The US 10yr yield peaked on May 9 at 3.17%, about on par with its 2018 high during the previous tightening cycle. Second-quarter GDP estimates then retreated as corporate earnings and broad economic gauges revealed somewhat tepid growth. Sure enough, full-year 2022 and 2023 growth cuts came about as did a lowering of S&P 500 price targets for year-end. The 10yr note drifted down toward 2.7% last week as the market expected a less aggressive Fed tightening process. This week, yields ticked back up to near 2.9%, still well below the May peak.
Featured Chart: US 10yr Treasury Note Yield Drifts Lower as Consensus Bulls (inverted) Recovers
It’s not just a stateside story. Even with an uptick in sovereign bond rates on the heels of that hot Euro-area CPI data on Monday, we notice that global bond breadth has retreated from its high a few weeks ago. At the very least, this is a pause in the trend. At worst, it indicates recession risks ahead.
The Narrative Transition
Our Global Cross Asset Market Monitor, sent right before the trading week gets started, digs into the case for a bottom in bond prices. Our charts and analysis reveal that sentiment has greatly improved across global fixed-income markets – for both developed and emerging sovereigns. US inflation appears to be indeed on the decline, so the narrative shifts to downside growth risks come later this year and in 2023.

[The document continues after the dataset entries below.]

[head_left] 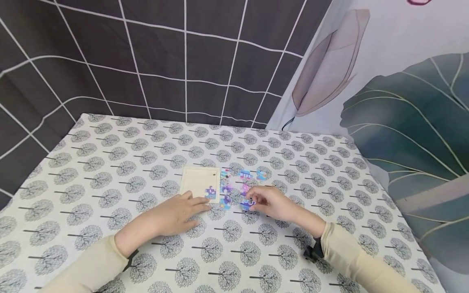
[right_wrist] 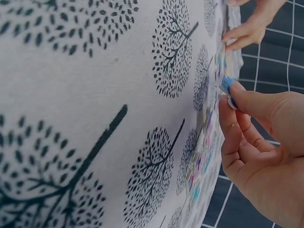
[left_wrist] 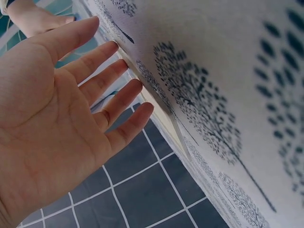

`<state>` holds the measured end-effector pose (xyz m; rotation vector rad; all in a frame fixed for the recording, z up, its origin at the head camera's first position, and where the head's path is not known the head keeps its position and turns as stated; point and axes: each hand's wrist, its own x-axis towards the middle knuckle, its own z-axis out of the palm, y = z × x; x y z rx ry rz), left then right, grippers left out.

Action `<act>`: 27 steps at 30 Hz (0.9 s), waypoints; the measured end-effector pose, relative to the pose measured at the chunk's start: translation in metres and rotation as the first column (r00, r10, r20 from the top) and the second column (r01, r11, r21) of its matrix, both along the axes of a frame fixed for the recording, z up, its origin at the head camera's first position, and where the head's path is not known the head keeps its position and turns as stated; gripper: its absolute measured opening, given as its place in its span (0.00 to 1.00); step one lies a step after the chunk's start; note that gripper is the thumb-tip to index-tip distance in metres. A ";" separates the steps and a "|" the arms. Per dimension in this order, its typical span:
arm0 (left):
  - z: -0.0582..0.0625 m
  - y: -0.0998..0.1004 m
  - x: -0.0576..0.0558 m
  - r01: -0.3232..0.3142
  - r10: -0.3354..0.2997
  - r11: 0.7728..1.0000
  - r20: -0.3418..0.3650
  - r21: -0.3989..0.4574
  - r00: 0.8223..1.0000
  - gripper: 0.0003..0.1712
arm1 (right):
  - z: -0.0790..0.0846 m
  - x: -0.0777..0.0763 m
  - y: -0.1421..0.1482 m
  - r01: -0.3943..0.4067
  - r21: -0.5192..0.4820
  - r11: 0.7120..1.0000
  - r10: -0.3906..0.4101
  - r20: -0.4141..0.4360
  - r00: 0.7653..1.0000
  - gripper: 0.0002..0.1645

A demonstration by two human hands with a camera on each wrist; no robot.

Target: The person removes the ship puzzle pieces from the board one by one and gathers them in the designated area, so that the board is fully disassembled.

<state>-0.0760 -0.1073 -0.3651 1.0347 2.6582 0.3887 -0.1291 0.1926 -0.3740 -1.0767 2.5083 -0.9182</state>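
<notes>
A shallow cream puzzle tray (head_left: pixel 194 181) lies mid-table, with one purple-blue puzzle piece (head_left: pixel 210 191) at its near right corner. My left hand (head_left: pixel 179 213) rests at the tray's near edge, fingers extended and spread; in the left wrist view they reach to the tray's rim (left_wrist: pixel 164 114). Between thumb and fingertips my right hand (head_left: pixel 272 202) pinches a blue puzzle piece (right_wrist: pixel 227 84), held just right of the tray. Under and around that hand lie other pieces, among them a pink one (head_left: pixel 245 188). My fingers partly cover the held piece.
Several loose colourful pieces lie right of the tray, including a purple one (head_left: pixel 226 188), a blue one (head_left: pixel 224 202) and, farther back, another blue piece (head_left: pixel 261 175). A tree-print cloth (head_left: pixel 231 252) covers the table. Behind it hangs a dark grid curtain (head_left: pixel 157 53).
</notes>
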 end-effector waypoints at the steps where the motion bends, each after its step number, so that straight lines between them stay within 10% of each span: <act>1: 0.000 0.000 0.000 0.004 -0.004 1.000 -0.009 0.000 1.000 0.27 | -0.001 0.000 0.001 -0.002 -0.004 1.000 0.002 -0.001 1.000 0.14; 14: -0.001 -0.003 0.001 0.016 -0.017 1.000 -0.037 -0.006 0.999 0.27 | -0.011 0.002 -0.004 -0.041 -0.002 0.999 0.041 -0.016 0.999 0.13; 27: 0.000 -0.002 0.000 0.020 -0.021 1.000 -0.042 -0.011 0.999 0.27 | -0.011 0.008 -0.011 0.089 0.100 0.991 -0.081 -0.082 0.993 0.15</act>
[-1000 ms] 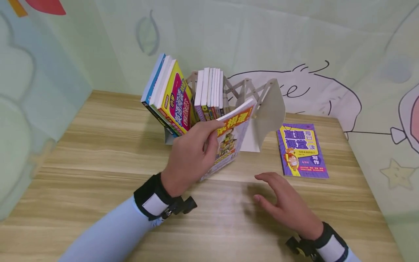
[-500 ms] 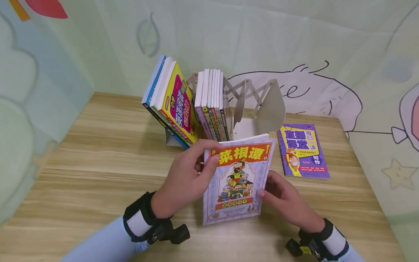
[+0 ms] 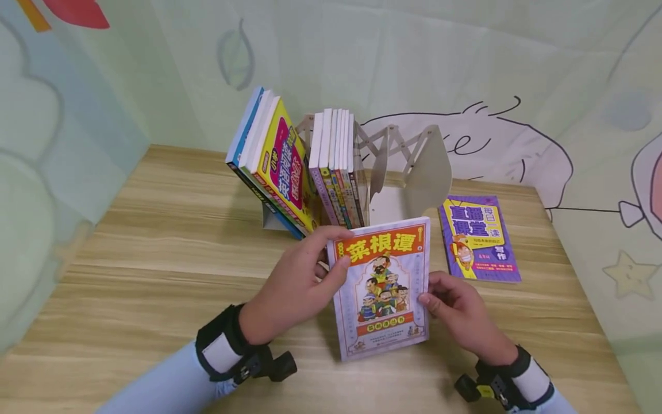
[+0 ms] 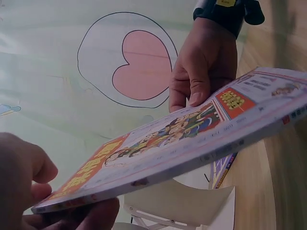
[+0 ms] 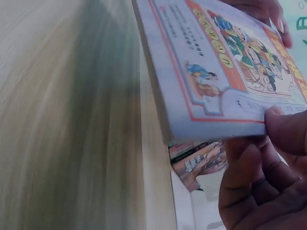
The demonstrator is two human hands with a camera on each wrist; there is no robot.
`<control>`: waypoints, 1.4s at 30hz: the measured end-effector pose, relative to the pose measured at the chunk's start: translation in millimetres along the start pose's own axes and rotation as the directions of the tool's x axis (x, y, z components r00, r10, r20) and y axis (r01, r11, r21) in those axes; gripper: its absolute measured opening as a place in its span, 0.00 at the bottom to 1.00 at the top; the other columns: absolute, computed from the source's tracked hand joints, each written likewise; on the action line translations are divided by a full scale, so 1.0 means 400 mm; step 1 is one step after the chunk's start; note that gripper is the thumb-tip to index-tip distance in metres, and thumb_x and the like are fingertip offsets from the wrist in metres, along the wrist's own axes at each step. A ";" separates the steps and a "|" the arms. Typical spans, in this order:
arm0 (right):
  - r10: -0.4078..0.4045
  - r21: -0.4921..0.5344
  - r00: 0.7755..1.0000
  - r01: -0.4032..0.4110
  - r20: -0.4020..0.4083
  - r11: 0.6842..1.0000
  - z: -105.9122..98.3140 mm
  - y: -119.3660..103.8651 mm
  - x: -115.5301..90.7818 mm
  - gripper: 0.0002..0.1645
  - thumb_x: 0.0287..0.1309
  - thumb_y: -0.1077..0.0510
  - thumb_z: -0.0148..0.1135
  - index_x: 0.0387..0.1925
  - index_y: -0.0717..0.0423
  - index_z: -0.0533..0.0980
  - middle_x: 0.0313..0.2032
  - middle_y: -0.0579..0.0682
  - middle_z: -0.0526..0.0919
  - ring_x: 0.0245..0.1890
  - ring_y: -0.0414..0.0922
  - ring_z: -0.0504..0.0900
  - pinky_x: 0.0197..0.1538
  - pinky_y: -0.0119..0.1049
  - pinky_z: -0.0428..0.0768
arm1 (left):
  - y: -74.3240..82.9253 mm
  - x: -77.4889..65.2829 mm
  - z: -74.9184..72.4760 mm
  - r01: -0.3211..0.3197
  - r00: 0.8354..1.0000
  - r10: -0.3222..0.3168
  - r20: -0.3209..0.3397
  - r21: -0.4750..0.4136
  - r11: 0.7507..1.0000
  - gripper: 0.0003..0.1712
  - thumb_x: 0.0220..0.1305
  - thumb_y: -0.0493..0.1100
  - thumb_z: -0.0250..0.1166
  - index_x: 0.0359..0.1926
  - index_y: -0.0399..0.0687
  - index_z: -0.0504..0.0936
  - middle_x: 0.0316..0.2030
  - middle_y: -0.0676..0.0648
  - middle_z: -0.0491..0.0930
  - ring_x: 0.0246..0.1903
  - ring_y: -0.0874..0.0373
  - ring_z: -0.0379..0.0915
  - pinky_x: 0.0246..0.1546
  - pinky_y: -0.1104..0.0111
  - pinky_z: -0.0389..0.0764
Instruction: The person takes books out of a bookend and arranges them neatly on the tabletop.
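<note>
Left hand (image 3: 295,282): the lilac booklet (image 3: 381,299) is pinched near its upper left corner.
Right hand (image 3: 465,313): its right edge is pinched, lower down.
Booklet: held tilted over the counter (image 3: 129,247), long axis pointed toward the rack (image 3: 431,167).
Purple book (image 3: 481,241): laid flat, nearer the right hand.
Rack: set beyond the booklet's top edge.

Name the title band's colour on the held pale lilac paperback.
Orange title band; clearest in the head view.

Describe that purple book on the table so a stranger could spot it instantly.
On the wooden table, find the beige rack. Right of it is the purple book with a yellow cover panel. It alone lies flat: other books stand or lean in the rack, and the left hand and right hand hold an orange-banded book.
</note>
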State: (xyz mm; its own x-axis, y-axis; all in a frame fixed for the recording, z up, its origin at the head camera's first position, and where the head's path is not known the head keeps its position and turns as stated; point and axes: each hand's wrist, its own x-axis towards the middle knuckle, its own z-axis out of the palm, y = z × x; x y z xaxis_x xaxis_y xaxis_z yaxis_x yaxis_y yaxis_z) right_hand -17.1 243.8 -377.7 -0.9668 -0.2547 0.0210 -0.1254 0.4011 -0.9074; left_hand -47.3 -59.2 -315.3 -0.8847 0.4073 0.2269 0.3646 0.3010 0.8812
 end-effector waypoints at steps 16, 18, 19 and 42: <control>0.060 -0.037 0.997 -0.062 -0.050 0.997 -0.047 0.028 -0.008 0.14 0.74 0.61 0.51 0.53 0.66 0.74 0.45 0.61 0.84 0.39 0.39 0.84 0.40 0.34 0.85 | -0.045 -0.001 -0.002 -0.014 1.000 0.012 0.024 0.071 0.997 0.28 0.72 0.42 0.60 0.71 0.51 0.67 0.57 0.48 0.78 0.48 0.61 0.82 0.51 0.68 0.83; 0.058 -0.051 0.995 -0.062 -0.080 0.997 -0.055 0.028 -0.008 0.14 0.74 0.61 0.51 0.53 0.67 0.73 0.44 0.58 0.84 0.38 0.39 0.83 0.39 0.33 0.84 | -0.049 -0.002 -0.001 -0.008 1.000 0.006 0.024 0.081 0.997 0.28 0.72 0.42 0.60 0.71 0.51 0.67 0.56 0.49 0.79 0.49 0.61 0.81 0.52 0.68 0.83; 0.061 -0.058 0.993 -0.067 -0.098 0.996 -0.058 0.027 -0.009 0.14 0.74 0.61 0.51 0.53 0.67 0.73 0.43 0.56 0.84 0.37 0.39 0.83 0.38 0.33 0.84 | -0.051 -0.002 0.000 -0.006 1.000 0.004 0.024 0.088 0.996 0.28 0.72 0.43 0.59 0.70 0.51 0.67 0.56 0.49 0.79 0.49 0.61 0.81 0.53 0.67 0.82; 0.149 0.127 0.919 -0.110 -0.364 0.986 -0.197 0.072 -0.023 0.24 0.76 0.54 0.46 0.63 0.67 0.66 0.47 0.40 0.80 0.42 0.34 0.81 0.42 0.22 0.82 | -0.090 -0.026 0.026 0.032 0.916 -0.146 0.372 0.295 0.955 0.24 0.74 0.53 0.57 0.67 0.58 0.73 0.63 0.54 0.75 0.59 0.57 0.75 0.59 0.59 0.78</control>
State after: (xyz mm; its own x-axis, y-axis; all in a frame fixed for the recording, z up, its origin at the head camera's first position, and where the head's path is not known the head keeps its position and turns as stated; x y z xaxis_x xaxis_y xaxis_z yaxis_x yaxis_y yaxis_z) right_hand -29.2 327.2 -371.0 -0.9886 0.1462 0.0367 0.0108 0.3115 -0.9502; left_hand -48.3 -65.2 -353.6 -0.7558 0.6505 -0.0751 0.4055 0.5550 0.7263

We are still very early in the tightening cycle (at least for the US). The Fed will hike its policy rate by 50 basis points at both the June and July meetings (in all likelihood) and quantitative tightening begins this month with the Fed selling $47.5 billion of assets in each of the next three months.
Bottom Line: We reiterate our bullish stance on US Treasuries and EM sovereigns. Risks are to the upside for fixed income (downside to yields) given a weakening global growth landscape.